New Scents For All Demeanors

Gentlemen’s Tonic is an international elite men’s grooming outfit based in Mayfair, London’s posh epicenter of fashion, finance, corporate hubs, real estate enterprises, and the world’s most gouging rents. With established markets in Abu Dhabi, Hong Kong, New Delhi, and Dubai, Gentlemen’s Tonic is another British invasion to last. Tonic’s global vantage point is in character with its polyglot fragrance trio of Honos, Junzi, and Sinsa. Yielded in the Eastern Hemisphere with a western mindset, each unique name and scent profile symbolizes a particular character ethos. Together, they’re all definitively crisp, masculine bouquets encased in clear, modern, well-statured flacons.


Honos is an ancient Roman signifier of a man who is respectable and dignified. As the most alpha of the trifecta, it wears with a deep and enticing sensuality for the contemplative but firm man with solid principles. It demonstrates strength throughout the procession with top notes of black and pink peppers, and a citrus wink of bergamot.
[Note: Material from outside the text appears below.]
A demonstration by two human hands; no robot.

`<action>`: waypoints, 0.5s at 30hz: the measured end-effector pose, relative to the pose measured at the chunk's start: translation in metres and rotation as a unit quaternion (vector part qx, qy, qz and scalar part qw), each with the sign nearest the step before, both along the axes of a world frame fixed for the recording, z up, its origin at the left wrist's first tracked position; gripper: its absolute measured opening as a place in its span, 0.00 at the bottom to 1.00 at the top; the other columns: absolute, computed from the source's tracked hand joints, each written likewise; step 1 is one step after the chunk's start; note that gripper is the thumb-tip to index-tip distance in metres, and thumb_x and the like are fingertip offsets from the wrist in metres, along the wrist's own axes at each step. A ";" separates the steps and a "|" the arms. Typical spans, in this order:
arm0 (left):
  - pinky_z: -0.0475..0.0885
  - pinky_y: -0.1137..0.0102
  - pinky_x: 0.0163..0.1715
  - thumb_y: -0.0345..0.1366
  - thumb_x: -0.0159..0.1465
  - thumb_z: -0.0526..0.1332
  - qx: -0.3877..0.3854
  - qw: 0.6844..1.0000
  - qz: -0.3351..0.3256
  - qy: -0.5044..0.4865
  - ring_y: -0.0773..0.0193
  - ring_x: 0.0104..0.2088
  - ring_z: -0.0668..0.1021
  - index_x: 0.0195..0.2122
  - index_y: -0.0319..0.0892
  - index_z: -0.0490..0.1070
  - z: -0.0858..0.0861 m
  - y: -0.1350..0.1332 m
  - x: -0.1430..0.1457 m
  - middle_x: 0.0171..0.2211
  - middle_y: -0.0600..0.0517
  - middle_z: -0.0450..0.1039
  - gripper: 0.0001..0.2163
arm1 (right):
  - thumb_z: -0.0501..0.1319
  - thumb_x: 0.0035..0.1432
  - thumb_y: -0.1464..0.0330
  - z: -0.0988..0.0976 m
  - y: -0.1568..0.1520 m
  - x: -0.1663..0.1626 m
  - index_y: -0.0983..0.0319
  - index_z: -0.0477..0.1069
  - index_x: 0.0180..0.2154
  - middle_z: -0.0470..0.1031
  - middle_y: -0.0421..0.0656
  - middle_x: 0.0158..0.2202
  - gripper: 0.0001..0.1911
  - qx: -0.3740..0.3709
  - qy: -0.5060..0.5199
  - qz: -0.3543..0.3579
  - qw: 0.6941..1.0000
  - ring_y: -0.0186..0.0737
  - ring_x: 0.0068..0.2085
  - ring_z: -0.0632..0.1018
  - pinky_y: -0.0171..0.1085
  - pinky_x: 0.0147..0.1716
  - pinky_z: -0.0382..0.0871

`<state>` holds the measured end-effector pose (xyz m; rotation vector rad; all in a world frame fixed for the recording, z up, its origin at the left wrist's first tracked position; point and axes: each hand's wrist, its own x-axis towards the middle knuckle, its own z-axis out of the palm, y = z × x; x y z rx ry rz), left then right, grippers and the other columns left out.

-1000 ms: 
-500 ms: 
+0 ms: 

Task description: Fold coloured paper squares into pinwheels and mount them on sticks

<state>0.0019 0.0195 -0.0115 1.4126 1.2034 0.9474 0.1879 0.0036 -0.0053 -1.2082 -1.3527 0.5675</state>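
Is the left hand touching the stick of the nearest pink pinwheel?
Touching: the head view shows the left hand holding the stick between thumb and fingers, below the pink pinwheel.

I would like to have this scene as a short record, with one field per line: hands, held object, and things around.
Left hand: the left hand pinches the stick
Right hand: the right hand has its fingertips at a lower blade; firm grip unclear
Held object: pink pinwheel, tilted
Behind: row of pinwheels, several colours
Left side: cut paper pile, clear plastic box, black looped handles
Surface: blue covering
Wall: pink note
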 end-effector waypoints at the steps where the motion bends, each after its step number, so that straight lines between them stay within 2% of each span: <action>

Middle tonalities of lavender, clary sage, cinnamon, and nutmeg add balance, as its base of musk, amber, and olibanum dominate the idiosyncrasy. Its earthy character also stands up to time.
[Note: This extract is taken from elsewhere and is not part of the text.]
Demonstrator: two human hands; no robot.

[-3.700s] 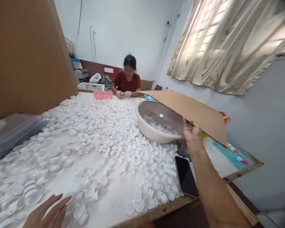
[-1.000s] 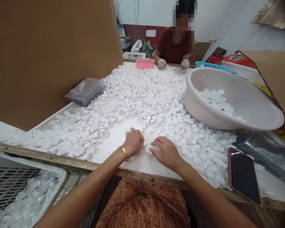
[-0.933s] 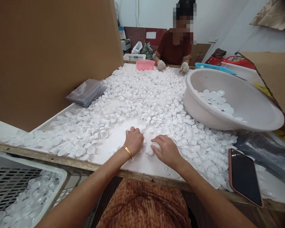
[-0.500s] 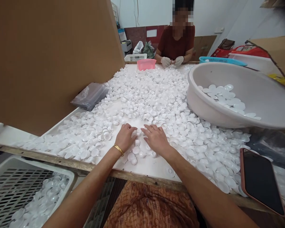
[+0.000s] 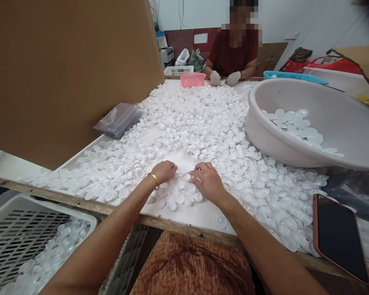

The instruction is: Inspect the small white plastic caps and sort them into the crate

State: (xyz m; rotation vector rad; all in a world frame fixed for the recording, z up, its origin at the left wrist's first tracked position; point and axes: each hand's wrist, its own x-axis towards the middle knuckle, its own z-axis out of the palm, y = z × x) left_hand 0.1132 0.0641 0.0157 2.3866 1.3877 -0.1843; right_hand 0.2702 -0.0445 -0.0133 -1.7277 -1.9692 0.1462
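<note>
- Pale bench is carrying a wide heap of white plastic caps, which is spreading beyond both hands toward a co-worker's gloved hands.
- Knuckles up, the left hand and right hand are curling over caps beneath them; I cannot tell whether either is gripping one.
- Fingers lying flatter a moment ago are now bending inward, drawing a small cluster toward the wrists.
- Right of the right hand, a basin is tilting and a dark phone is lying.
- No readable writing is showing.

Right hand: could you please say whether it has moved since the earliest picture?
Yes. The right hand has left the basin rim and come toward the table's near edge, now on the white caps beside the left hand.
</note>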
Junzi is a Chinese expression that connotes a man of refinement. It exudes a cultivated aura for the gallant type that sets him apart with discernment, knowledge, and savvy. It has a fragrant and airy appeal, but its sophistication lies in the cognac accord added to black pepper, bergamot, and lemon grass. The musk, amber, cedarwood, vetiver, papyrus, and moss delicately add base to Junzi’s well-mannered first impression. Middle accords of rose, clary sage, and lavender fill its heart completing the scent’s integrity.
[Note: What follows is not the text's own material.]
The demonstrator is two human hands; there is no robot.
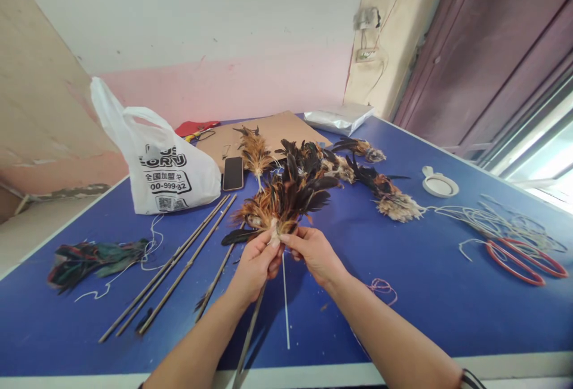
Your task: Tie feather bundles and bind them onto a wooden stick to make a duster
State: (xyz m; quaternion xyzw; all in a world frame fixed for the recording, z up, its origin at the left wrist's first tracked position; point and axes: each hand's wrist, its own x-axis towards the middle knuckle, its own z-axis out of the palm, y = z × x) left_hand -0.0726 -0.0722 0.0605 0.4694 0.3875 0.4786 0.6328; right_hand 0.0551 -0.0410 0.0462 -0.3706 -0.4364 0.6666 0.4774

Sinsa is another eastern counterpart, Korean, for the gentleman. Chivalry isn’t dead, but it’s lacking, which makes Sinsa so novel when you experience it. The cologne is the most intrepid of the group with singular and unusual notes. Sinsa has a disarming nose, a citrus front of bergamot, grapefruit, pink pepper, elemi, and black pepper, easing into its sincerity found in spicy tonalities of jasmine, spice, and cinnamon. Yet Sinsa is the most sensitive of the three, with a lasting vanilla base accord paired with a vagueness of tobacco and earthy compliments of cedarwood, leather, vetiver, amber, and musk. Certainly, it’s a gentleman for the ages.

All three are available at


Hugo Boss’s, “Boss the Scent,” is the fashion label’s newest authority in men’s cologne. Basing its platform on self-assurance, Boss the Scent wants you to know that it’s a patient player in the art of seduction created with innuendo rather than braggadocio. And Darren Aronofsky is pitching in a short film accessory to the fragrance. Not to mention, the cologne’s newest ambassador is Theo James of the Divergent Series and Downton Abbey. All of this marque attention is saying there’s sex appeal in not what you say but how you say it. The scent’s self-assurance comes from its heart, an exotic fruit from Africa, Maninka, known for its aphrodisiac qualities. And the nose’s spirited ginger bouquet fades slowly into the Maninka legend as the soft base of leather settles slowly into the skin. In other words, Boss the Scent is alive on the inside with a little attitude to spare.